Lunedì mattina
Sam
Zoe e io non parlammo a lungo, la prima volta che ci incontrammo alla stazione di polizia di Barnstaple. Io volevo principalmente presentarmi, rassicurarla il più possibile e spiegarle che ero lì per aiutarla. Volevo cercare di guadagnarmi la sua fiducia, e solo in seguito iniziare a fare domande dettagliate. E non volevo cominciare a interrogarla prima del colloquio informativo con il poliziotto che si occupava del caso.
Lo incontrai nella reception dell’area di custodia. Dopo una breve stretta di mano, ci sedemmo in una stanza simile a quella in cui Zoe stava aspettando. Aveva un volto largo, con le basette e gote rosse come quelle di un burattino. L’uniforme gli stringeva sulla pancia.
Mi consegnò il foglio delle accuse e mi disse che avrebbe registrato la sua dichiarazione. Aveva senso: avrebbe documentato l’incontro, così in seguito nessuno avrebbe avuto niente da ridire; perché il mio lavoro è proprio quello, trovare delle falle tra le prove: procedurali o reali, non importa, al mio cliente possono essere tutte ugualmente utili.
Il poliziotto mi riferì tutte le informazioni che avevano. Non era tenuto a farlo, poteva essere evasivo e rivelare i particolari un po’ alla volta, prolungando il procedimento, se voleva. Mi è capitato di dover penare ore, prima di ricevere tutte le notizie, dispensate con il contagocce, frammezzate da estenuanti interrogatori ai clienti, durante i quali eravamo costretti a mettere in atto una difesa basata sull’avvalersi della facoltà di non rispondere, perché non sapevamo che cosa avrebbero tirato fuori dal cappello.
Nel caso di Zoe, il colloquio informativo fu diretto e succinto, e il suo contenuto altamente deprimente.

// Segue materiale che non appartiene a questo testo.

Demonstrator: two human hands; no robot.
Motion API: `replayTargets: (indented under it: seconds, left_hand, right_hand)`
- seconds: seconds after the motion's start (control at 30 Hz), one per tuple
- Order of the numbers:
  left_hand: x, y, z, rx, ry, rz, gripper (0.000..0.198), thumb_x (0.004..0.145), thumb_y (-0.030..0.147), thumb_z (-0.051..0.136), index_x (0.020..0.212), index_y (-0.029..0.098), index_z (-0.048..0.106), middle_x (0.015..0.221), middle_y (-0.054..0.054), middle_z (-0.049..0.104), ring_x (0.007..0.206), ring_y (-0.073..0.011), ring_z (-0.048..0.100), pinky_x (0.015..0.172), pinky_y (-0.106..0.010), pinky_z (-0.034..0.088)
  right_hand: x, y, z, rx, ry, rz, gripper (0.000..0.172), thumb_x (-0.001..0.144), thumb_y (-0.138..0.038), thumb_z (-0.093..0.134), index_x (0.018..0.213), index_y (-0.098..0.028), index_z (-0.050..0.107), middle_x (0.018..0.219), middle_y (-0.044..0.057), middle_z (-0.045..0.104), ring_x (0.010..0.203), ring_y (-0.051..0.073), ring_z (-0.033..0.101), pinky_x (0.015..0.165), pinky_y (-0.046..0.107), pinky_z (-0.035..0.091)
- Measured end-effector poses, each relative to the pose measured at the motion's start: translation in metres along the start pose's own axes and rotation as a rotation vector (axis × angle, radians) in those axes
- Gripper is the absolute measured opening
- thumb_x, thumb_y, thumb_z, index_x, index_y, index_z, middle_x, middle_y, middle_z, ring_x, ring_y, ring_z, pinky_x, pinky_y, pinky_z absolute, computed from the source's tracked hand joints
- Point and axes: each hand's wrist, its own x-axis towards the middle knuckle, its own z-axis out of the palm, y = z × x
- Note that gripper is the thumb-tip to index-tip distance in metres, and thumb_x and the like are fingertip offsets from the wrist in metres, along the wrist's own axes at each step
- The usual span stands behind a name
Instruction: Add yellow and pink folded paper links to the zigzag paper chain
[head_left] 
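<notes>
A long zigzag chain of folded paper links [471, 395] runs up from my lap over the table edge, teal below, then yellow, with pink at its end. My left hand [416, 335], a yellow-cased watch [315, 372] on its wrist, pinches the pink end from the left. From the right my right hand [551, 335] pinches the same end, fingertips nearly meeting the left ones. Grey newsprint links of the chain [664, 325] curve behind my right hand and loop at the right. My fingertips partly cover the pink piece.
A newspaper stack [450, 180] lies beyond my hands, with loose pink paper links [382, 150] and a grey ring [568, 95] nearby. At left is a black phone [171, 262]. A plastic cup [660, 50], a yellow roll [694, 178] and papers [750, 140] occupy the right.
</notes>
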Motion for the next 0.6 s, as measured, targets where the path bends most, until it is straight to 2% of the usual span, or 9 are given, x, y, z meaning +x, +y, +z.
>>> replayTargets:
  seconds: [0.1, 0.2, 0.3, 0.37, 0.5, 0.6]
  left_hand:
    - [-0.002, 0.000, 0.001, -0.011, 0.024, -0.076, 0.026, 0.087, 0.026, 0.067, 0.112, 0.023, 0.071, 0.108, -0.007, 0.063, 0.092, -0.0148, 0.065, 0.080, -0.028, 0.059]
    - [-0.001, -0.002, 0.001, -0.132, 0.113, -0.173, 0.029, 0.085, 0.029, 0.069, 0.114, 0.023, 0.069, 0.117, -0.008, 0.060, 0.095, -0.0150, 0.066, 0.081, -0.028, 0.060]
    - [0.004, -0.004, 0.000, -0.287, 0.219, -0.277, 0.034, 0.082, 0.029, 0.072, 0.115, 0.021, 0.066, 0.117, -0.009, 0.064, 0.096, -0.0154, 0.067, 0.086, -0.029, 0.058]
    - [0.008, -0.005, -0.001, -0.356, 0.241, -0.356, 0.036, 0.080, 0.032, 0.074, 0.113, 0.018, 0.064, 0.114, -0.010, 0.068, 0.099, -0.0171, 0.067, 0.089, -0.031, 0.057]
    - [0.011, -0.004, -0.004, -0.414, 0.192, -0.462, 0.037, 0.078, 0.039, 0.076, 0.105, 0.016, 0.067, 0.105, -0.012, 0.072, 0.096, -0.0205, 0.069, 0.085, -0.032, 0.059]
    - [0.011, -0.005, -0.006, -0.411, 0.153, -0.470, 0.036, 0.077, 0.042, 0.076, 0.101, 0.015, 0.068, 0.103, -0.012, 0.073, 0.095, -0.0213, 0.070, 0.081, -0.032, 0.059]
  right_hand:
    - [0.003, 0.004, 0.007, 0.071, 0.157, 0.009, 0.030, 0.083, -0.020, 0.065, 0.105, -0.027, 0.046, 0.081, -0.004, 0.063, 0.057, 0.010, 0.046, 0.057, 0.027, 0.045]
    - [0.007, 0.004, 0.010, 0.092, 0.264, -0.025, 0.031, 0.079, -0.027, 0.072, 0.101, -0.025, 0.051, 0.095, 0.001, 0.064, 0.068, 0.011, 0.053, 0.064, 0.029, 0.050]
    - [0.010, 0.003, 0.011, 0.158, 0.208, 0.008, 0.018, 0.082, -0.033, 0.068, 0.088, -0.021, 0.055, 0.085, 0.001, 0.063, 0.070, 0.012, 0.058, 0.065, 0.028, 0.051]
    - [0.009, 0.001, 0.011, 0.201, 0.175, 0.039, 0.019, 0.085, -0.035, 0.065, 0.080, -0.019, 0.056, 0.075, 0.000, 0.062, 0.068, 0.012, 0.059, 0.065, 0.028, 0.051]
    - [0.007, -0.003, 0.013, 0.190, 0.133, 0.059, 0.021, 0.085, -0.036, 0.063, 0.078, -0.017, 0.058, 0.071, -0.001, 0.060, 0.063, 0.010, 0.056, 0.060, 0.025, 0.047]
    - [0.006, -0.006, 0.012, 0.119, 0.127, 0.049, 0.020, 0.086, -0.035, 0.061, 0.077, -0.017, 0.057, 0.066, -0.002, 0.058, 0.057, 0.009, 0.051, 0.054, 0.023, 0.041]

Quando, in una situazione come questa, ti capita di avere con un poliziotto uno scambio onesto e soddisfacente, la cosa di solito ti restituisce fiducia nella tua professione, ti dà energia per il tran tran quotidiano di criminalità che devi affrontare, perché quel garbato scambio professionale sembra un atto nobile: spazza via i pensieri di avvocati corrotti a caccia di tragedie, agenti che si ingozzano di ciambelle e dispensano manganellate. Avvocato e poliziotto diventano due uomini in una stanza, che difendono la legge; e c’è una certa purezza in questo, una sorta di eccellenza, che nella quotidianità è una cosa molto rara.
Parlando di Zoe, questo scambio civile rese le cose solo un po’ più sopportabili, perché gli elementi che avevano portato all’arresto erano uno più serio dell’altro.

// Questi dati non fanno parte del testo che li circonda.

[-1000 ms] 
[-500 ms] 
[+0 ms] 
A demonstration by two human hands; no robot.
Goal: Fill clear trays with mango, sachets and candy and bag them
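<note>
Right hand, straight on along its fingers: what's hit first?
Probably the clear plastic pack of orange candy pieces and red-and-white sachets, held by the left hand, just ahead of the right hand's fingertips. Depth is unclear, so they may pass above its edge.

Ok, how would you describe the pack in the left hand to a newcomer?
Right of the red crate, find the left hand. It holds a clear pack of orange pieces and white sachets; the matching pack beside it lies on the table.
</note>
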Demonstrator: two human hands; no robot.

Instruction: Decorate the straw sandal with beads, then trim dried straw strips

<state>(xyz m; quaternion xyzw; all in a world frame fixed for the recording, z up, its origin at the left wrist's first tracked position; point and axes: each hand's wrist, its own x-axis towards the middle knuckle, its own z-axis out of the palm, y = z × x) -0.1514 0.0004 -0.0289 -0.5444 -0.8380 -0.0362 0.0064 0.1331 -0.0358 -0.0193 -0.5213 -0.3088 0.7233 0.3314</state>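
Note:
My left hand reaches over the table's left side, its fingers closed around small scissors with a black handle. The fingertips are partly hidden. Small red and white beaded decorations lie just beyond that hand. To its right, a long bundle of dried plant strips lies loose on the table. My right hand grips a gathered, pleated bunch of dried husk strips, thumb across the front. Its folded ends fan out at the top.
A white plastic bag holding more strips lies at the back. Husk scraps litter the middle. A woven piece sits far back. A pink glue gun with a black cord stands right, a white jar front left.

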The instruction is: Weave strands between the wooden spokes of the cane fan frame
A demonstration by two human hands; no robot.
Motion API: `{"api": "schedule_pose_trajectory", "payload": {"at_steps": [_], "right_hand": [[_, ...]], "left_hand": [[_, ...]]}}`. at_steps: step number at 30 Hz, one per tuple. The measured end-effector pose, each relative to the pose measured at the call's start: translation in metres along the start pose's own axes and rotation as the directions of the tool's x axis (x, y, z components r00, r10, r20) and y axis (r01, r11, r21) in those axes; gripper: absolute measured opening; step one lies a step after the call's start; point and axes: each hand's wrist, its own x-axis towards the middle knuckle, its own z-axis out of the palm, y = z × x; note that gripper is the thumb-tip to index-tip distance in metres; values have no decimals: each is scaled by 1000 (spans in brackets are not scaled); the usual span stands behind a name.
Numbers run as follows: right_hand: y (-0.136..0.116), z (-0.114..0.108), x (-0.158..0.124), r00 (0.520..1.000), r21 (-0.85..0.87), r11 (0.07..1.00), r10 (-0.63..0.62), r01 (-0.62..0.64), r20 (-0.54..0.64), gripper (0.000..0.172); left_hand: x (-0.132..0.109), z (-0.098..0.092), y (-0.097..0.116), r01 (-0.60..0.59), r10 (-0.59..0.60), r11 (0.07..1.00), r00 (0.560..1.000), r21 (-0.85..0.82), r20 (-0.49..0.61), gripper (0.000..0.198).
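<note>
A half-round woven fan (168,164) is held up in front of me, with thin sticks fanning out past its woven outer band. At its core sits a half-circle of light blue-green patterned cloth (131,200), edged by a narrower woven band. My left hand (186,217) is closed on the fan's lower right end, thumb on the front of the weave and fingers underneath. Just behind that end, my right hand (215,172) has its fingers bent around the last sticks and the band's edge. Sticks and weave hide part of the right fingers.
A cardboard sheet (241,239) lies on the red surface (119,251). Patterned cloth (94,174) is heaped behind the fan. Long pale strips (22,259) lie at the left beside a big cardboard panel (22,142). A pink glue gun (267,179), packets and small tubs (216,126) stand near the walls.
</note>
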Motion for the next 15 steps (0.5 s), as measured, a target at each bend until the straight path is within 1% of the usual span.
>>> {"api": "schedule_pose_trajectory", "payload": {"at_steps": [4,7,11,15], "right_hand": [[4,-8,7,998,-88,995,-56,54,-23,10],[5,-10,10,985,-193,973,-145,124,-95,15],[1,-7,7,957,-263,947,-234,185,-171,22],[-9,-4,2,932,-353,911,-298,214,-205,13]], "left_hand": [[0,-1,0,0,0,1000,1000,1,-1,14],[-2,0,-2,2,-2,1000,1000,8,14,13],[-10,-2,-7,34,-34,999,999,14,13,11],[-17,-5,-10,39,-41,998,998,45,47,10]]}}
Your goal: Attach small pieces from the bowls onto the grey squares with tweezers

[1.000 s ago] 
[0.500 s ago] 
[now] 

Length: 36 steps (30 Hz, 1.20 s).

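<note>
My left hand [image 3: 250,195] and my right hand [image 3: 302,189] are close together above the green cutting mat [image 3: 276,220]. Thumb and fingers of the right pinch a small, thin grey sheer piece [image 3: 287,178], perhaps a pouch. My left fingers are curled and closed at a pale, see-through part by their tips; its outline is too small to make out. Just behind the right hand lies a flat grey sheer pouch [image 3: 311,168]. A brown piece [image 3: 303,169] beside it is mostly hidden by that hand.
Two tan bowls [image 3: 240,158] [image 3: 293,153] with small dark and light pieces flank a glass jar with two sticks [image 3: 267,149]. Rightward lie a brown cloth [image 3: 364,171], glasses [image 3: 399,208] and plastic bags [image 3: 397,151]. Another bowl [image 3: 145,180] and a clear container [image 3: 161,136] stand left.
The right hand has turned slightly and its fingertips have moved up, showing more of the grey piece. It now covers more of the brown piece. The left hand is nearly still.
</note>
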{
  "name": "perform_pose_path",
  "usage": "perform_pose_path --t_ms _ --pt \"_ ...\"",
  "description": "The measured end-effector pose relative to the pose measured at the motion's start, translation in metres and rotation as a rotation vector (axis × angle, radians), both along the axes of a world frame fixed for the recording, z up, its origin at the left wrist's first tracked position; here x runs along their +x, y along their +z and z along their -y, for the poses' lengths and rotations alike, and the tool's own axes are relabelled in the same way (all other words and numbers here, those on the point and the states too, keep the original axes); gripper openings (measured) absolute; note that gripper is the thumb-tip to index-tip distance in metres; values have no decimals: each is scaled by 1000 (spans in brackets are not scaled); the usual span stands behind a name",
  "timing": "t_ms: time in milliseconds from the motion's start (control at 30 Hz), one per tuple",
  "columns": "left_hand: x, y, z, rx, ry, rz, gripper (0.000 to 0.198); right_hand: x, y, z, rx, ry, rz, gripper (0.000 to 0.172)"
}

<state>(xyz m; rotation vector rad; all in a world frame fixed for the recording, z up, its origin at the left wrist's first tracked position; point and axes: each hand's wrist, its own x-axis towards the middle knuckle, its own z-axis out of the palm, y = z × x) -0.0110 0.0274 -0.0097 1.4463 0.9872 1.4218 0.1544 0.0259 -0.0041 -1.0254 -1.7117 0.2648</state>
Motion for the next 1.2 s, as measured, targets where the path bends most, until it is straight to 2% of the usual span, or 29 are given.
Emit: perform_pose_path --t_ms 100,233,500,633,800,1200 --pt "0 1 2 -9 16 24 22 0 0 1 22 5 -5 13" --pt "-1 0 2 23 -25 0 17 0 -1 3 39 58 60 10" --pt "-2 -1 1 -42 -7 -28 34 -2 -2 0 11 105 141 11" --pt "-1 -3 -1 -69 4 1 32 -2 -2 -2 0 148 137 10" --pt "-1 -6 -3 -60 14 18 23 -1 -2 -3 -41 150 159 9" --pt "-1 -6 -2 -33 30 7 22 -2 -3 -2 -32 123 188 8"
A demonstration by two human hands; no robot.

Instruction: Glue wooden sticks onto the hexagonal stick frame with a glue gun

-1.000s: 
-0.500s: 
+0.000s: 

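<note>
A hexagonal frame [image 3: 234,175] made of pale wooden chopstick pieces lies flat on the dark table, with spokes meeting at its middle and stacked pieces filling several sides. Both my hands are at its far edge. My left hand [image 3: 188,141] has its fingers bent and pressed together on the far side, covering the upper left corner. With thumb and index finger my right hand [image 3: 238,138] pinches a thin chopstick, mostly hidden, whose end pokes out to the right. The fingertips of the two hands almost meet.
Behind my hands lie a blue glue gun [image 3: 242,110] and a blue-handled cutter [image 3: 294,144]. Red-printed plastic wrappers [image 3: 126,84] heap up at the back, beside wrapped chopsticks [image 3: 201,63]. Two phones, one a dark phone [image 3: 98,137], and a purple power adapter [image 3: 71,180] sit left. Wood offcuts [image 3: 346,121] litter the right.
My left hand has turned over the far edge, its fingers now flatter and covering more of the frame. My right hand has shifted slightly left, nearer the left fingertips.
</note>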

«Quando siamo arrivati, era uscita dall’automobile», cominciò il poliziotto. «Ma era decisamente lei alla guida. Le abbiamo fatto la prova del palloncino sul posto: settantacinque milligrammi».
Mi scoraggiai, perché il valore era ben oltre il limite consentito. Pur essendo così minuta, doveva aver consumato una grande quantità di alcol per essere tanto ubriaca.
«Nell’auto c’erano tre passeggeri», proseguì l’agente impassibile, nonostante fossero cose pesanti da leggere, anche per un professionista. «Il passeggero che viaggiava davanti è morto sul posto; la ragazza seduta dietro di lui, lo stesso; quella sul sedile posteriore, dietro il conducente, è stata trasferita all’ospedale di Barnstaple».
Il poliziotto colse la domanda nel mio sguardo, ma scosse la testa.
«È morta mezz’ora fa. Massiccia emorragia cerebrale. La famiglia ha acconsentito a lasciarla andare».
«Cristo».
«Ho visto diverse scene di incidenti, ma questa era davvero orribile. Dall’auto usciva della musica a gran volume, la si sentiva avvicinandosi: rendeva tutto strano, spettrale».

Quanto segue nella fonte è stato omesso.